◆ Instructions for the task ◆
The lines in the listing below are to be given again exactly, starting at the line holding "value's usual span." and ending at the line holding "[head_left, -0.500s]". Do not include pictures.

◆ Supplied records ◆
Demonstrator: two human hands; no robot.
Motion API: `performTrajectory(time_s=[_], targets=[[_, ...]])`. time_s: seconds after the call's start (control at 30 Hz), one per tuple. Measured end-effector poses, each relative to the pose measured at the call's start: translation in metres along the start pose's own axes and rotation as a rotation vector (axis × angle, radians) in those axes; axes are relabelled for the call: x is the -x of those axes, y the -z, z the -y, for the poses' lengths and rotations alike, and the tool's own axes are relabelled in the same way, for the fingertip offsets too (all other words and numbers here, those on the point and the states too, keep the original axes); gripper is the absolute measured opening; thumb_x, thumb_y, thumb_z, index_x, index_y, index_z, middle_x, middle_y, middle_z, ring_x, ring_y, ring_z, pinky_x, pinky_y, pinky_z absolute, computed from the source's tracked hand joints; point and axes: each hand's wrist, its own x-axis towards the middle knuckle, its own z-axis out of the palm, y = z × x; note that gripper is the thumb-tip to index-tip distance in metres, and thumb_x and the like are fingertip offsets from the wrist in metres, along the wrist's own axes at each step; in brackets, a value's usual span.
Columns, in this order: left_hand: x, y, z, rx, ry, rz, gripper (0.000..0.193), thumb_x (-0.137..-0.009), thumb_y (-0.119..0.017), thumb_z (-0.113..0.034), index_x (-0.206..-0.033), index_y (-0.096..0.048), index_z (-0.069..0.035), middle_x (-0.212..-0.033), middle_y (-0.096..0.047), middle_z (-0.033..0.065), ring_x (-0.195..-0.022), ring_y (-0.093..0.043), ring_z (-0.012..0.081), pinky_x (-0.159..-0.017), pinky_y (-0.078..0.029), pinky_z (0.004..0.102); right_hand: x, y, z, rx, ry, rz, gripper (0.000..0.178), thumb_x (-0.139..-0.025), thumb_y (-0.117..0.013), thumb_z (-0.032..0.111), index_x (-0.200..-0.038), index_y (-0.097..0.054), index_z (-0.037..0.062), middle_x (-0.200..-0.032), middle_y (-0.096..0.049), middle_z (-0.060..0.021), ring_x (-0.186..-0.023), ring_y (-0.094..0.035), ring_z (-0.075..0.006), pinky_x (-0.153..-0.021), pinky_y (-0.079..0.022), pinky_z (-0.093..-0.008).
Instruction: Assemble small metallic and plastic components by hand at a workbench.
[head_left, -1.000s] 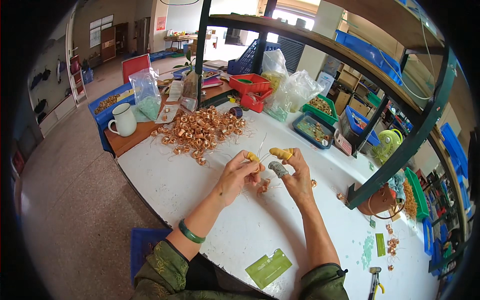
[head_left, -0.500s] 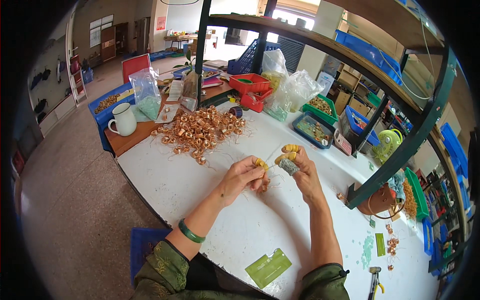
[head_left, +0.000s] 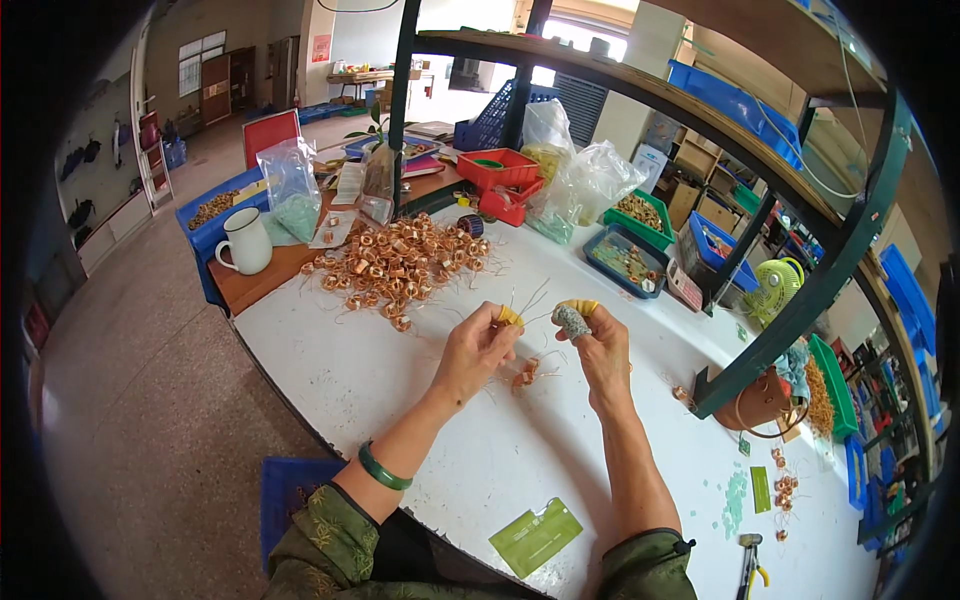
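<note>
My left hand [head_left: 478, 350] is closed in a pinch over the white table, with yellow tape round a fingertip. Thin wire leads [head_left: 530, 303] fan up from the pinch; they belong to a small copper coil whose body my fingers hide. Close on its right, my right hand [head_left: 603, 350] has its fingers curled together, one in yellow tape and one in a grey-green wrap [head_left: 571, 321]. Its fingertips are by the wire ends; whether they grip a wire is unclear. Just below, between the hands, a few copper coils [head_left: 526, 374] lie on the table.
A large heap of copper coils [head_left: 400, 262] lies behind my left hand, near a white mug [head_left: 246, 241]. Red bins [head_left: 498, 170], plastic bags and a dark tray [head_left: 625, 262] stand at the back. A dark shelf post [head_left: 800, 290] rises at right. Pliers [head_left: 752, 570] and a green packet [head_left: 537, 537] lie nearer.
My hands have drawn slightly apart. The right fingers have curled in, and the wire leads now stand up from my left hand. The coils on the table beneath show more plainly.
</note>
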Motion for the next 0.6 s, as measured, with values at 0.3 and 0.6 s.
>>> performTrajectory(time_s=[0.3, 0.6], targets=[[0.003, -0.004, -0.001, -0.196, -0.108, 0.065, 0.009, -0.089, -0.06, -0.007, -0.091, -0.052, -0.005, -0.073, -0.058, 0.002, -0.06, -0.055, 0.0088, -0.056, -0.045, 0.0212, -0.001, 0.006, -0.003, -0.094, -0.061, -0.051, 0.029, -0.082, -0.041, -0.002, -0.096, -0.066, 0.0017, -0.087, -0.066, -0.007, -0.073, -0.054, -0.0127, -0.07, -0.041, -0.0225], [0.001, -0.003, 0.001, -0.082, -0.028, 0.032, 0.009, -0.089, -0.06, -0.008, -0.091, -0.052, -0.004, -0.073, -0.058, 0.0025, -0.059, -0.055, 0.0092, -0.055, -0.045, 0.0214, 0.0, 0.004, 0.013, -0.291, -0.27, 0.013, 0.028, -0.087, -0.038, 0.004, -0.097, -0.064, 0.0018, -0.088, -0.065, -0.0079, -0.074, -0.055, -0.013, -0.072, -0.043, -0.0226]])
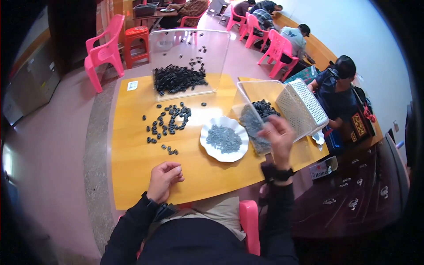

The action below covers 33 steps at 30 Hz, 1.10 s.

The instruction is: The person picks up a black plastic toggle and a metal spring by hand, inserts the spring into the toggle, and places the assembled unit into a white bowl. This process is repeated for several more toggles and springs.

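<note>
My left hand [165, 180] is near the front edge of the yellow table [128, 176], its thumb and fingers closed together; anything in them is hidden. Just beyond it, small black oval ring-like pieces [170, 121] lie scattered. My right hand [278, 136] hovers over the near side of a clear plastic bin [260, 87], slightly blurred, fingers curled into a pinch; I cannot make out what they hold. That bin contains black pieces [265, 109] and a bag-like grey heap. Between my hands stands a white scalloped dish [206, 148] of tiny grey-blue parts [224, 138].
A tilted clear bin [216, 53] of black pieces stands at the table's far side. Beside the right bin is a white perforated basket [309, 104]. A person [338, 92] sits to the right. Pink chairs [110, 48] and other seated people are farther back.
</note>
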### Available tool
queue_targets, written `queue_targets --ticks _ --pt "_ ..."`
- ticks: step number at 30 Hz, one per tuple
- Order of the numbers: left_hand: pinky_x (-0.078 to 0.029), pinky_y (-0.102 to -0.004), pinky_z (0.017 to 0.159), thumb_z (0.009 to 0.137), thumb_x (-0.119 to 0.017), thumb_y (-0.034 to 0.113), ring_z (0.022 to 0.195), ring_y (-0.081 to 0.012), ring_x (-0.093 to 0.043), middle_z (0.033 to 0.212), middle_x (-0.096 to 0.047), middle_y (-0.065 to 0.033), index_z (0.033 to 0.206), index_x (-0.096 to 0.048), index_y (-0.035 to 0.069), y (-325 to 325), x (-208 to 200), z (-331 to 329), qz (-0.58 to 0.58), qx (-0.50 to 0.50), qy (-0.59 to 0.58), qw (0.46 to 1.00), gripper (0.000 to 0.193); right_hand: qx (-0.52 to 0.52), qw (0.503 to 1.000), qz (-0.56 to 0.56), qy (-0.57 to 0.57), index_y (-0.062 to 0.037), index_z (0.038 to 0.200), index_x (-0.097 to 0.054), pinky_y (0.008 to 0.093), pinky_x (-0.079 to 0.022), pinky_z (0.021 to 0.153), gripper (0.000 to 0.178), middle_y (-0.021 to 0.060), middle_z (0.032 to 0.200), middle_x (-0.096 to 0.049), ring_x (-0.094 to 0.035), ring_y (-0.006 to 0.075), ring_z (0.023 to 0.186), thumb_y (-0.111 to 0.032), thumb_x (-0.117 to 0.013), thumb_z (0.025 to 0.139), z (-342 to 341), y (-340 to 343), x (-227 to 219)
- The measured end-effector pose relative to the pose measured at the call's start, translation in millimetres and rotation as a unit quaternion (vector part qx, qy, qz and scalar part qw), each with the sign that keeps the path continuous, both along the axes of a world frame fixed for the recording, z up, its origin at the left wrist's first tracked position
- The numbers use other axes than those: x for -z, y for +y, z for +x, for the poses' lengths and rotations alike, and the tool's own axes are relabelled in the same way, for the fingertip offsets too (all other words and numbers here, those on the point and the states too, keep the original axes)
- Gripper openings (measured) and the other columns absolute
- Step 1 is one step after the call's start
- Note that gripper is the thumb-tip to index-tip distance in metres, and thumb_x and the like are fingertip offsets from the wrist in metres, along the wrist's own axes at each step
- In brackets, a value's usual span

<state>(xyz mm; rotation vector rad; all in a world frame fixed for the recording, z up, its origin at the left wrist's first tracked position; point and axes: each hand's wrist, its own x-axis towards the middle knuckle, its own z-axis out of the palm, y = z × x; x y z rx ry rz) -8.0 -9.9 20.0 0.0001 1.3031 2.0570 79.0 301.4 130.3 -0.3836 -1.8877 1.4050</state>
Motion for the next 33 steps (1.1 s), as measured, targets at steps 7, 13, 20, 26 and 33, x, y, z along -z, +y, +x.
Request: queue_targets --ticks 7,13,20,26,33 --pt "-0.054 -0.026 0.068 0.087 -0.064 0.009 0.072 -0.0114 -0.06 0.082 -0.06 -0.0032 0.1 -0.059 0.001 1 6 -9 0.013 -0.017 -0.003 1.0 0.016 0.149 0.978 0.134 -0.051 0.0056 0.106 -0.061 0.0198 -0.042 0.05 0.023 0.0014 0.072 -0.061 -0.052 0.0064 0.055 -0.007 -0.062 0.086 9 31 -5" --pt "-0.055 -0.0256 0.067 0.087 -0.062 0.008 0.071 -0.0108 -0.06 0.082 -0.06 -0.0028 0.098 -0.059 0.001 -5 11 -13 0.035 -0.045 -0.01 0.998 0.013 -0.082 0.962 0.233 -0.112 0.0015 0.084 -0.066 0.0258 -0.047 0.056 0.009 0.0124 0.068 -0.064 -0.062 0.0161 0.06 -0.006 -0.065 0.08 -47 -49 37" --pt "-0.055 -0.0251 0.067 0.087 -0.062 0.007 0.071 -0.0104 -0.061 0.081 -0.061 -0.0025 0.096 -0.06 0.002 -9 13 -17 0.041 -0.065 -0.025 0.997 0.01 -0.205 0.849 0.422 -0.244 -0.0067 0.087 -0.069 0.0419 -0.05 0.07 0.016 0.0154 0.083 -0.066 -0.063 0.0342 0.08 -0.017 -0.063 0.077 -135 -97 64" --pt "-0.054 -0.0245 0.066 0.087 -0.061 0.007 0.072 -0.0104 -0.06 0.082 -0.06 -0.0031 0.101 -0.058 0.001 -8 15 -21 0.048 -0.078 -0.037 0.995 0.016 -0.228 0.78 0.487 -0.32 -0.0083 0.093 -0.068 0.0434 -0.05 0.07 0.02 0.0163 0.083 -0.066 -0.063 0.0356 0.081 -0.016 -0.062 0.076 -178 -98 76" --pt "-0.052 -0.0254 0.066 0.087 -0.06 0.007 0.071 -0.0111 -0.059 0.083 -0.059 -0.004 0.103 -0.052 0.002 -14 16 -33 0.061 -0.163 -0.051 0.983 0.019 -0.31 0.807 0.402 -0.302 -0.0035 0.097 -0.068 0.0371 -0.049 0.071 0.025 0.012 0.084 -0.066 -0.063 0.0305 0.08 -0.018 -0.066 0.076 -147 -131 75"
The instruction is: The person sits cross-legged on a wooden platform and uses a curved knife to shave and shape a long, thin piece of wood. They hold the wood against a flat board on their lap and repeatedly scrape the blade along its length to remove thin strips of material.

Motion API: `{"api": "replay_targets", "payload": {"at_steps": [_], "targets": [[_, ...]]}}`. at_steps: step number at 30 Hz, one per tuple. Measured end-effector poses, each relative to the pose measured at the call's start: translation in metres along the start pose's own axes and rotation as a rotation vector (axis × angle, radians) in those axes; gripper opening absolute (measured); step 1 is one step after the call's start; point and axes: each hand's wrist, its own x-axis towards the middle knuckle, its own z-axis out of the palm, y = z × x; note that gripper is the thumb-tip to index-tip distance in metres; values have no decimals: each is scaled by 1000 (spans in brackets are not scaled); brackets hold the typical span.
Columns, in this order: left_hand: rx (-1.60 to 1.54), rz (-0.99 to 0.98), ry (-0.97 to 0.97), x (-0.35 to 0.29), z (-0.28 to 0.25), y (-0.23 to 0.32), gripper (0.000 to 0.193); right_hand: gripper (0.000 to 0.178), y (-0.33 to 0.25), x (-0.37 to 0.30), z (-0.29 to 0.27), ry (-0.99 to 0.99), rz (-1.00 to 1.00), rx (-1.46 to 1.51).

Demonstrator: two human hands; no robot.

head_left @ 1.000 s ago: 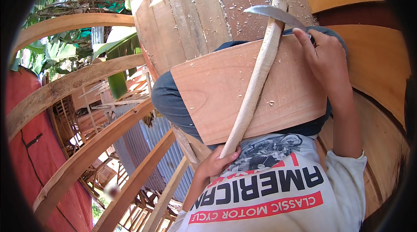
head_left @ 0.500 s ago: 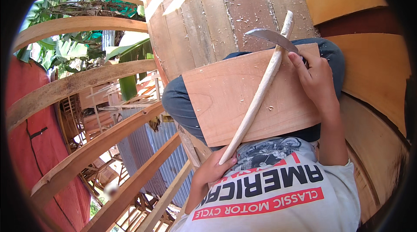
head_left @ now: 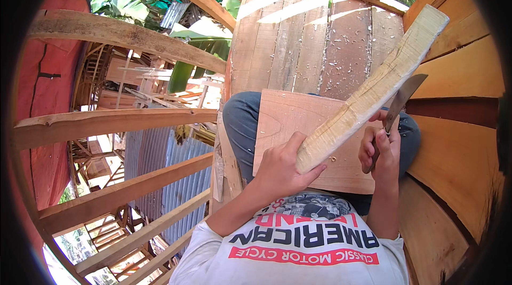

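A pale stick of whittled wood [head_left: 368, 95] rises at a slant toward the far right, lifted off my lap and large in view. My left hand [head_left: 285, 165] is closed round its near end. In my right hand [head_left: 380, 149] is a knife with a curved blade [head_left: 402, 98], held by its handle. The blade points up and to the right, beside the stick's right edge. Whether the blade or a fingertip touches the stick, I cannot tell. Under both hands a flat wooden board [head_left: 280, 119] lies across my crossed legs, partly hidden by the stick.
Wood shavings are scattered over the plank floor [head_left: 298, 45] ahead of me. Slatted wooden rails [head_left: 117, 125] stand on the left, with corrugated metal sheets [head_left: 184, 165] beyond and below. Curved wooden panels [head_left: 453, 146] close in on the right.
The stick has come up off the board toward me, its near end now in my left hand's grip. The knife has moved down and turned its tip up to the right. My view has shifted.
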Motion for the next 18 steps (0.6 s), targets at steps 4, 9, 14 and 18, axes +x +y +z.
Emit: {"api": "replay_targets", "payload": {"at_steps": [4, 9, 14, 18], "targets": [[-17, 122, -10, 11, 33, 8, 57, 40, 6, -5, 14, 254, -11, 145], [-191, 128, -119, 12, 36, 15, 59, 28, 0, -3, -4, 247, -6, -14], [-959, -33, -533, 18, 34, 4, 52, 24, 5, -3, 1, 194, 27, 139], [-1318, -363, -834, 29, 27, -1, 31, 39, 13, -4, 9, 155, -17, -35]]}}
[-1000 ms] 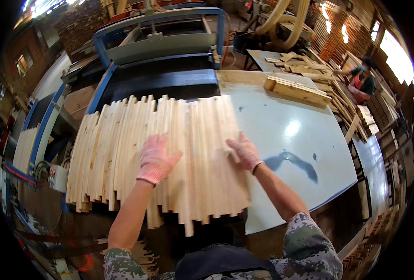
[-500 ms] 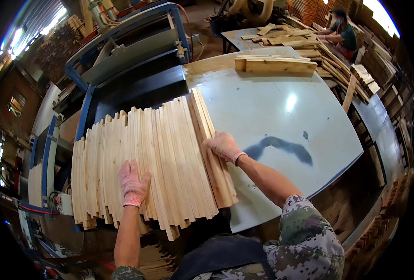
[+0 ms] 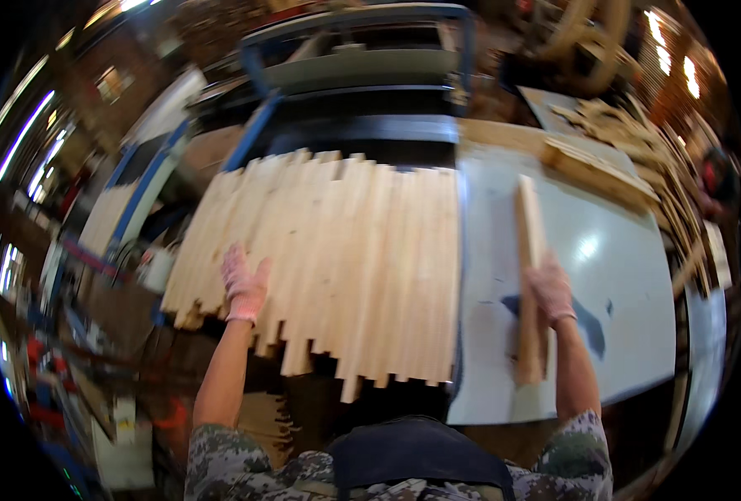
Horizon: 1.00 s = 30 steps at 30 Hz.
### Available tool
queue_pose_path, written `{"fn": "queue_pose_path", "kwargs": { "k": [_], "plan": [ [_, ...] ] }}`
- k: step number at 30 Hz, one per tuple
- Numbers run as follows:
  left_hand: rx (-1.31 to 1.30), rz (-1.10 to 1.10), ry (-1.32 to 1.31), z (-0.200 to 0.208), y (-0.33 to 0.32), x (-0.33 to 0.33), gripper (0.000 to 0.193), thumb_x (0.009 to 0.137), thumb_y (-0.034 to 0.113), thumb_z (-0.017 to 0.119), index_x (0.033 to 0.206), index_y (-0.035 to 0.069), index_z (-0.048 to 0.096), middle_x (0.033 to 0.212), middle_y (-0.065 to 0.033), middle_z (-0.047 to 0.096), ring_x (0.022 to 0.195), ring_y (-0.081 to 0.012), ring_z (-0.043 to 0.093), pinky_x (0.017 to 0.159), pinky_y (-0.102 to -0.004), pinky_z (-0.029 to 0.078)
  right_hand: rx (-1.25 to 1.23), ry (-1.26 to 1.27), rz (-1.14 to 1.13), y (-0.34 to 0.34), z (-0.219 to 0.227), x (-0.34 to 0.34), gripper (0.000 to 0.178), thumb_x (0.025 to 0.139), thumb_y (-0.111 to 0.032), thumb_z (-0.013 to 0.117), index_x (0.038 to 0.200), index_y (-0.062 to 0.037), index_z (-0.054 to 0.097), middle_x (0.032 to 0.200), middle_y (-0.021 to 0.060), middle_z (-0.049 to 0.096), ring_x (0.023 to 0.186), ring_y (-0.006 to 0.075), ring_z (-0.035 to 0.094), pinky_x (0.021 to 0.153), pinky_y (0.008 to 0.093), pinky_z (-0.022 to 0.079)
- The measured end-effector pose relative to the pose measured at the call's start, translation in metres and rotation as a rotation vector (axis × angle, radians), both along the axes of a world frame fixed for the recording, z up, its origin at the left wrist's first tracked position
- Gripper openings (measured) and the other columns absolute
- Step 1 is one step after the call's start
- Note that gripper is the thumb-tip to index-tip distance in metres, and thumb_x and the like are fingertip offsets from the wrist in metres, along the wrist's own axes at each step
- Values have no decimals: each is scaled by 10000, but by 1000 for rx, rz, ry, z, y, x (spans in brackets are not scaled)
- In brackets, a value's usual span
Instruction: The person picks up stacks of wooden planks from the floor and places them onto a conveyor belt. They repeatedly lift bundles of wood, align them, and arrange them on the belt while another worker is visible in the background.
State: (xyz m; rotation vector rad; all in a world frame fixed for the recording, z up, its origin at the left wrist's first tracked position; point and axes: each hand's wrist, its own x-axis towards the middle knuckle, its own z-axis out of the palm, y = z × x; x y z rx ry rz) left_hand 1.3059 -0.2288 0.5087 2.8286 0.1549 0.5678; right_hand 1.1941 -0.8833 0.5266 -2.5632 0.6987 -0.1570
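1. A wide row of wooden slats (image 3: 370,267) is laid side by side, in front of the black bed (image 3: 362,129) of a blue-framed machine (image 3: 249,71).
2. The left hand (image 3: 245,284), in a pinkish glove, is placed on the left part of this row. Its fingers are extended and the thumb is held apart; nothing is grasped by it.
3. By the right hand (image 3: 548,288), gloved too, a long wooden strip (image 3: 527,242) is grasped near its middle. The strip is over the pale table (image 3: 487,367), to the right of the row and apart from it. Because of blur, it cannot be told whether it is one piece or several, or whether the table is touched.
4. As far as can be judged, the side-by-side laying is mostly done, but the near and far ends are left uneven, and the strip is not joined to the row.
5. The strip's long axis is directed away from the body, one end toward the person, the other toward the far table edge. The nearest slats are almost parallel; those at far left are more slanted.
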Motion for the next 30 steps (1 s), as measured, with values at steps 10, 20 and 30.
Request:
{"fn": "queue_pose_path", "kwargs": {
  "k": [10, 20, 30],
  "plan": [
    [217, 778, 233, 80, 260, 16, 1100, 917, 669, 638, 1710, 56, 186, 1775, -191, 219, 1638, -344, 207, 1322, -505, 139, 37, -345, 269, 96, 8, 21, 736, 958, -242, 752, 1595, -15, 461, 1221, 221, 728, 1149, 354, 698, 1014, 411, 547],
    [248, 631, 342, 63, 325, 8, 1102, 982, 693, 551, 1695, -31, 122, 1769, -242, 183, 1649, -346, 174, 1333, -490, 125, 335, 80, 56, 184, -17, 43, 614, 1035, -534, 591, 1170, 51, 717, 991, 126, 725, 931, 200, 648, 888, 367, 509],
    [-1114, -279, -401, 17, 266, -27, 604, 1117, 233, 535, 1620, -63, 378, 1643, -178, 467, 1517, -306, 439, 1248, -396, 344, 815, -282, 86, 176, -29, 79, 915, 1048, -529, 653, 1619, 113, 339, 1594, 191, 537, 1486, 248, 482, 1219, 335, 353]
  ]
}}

◆ The answer ◆
Motion API: `performTrajectory(time_s=[_], targets=[[_, ...]])`. time_s: seconds after the call's start (control at 30 Hz), one per tuple. Measured end-effector poses, each relative to the pose measured at the call's start: translation in metres along the start pose's own axes and rotation as a rotation vector (axis × angle, radians) in those axes; axes are relabelled for the call: x is the -x of those axes, y the -z, z the -y, for the poses' lengths and rotations alike, and the tool's own axes are relabelled in the same way, for the fingertip offsets too (all other words and numbers here, those on the point and the states too, keep the original axes); gripper is the absolute measured opening; thumb_x, thumb_y, thumb_z, index_x, index_y, index_z, middle_x, middle_y, middle_z, ring_x, ring_y, ring_z, pinky_x, pinky_y, pinky_z absolute, computed from the source's tracked hand joints; point and axes: each hand's wrist, its own x-axis towards the middle knuckle, its own z-axis out of the palm, y = z × x; note that gripper is the thumb-tip to index-tip distance in metres, and thumb_x and the like are fingertip offsets from the wrist in metres, along the wrist's own axes at each step; in brackets, a value's usual span.
Columns, in this order: left_hand: x, y, z, rx, ry, rz, gripper (0.000..0.193), thumb_x (-0.137..-0.009), thumb_y (-0.119..0.017), thumb_z (-0.113..0.034), index_x (-0.206..-0.033), index_y (-0.096..0.048), index_z (-0.069..0.035), middle_x (-0.212..-0.033), middle_y (-0.096..0.047), middle_z (-0.033..0.065), ring_x (-0.195..-0.022), ring_y (-0.093..0.043), ring_z (-0.012..0.081), pinky_x (-0.159..-0.017), pinky_y (-0.078..0.029), pinky_z (0.004..0.102); right_hand: x, y, z, rx, ry, rz, gripper (0.000..0.178), thumb_x (-0.139..-0.025), thumb_y (-0.117..0.013), thumb_z (-0.032..0.111), index_x (-0.200..-0.038), index_y (-0.097..0.054), index_z (-0.037..0.062), middle_x (-0.200..-0.032), middle_y (-0.096..0.049), middle_z (-0.060..0.021), ring_x (-0.186..-0.023), ring_y (-0.094..0.035), ring_z (-0.075..0.006), pinky_x (-0.153..-0.021), pinky_y (-0.079..0.022), pinky_z (-0.093..-0.008).
Instruction: Assemble small metallic and plastic components by hand at a workbench.
[head_left, -1.000s] 
[head_left, -0.500s] 

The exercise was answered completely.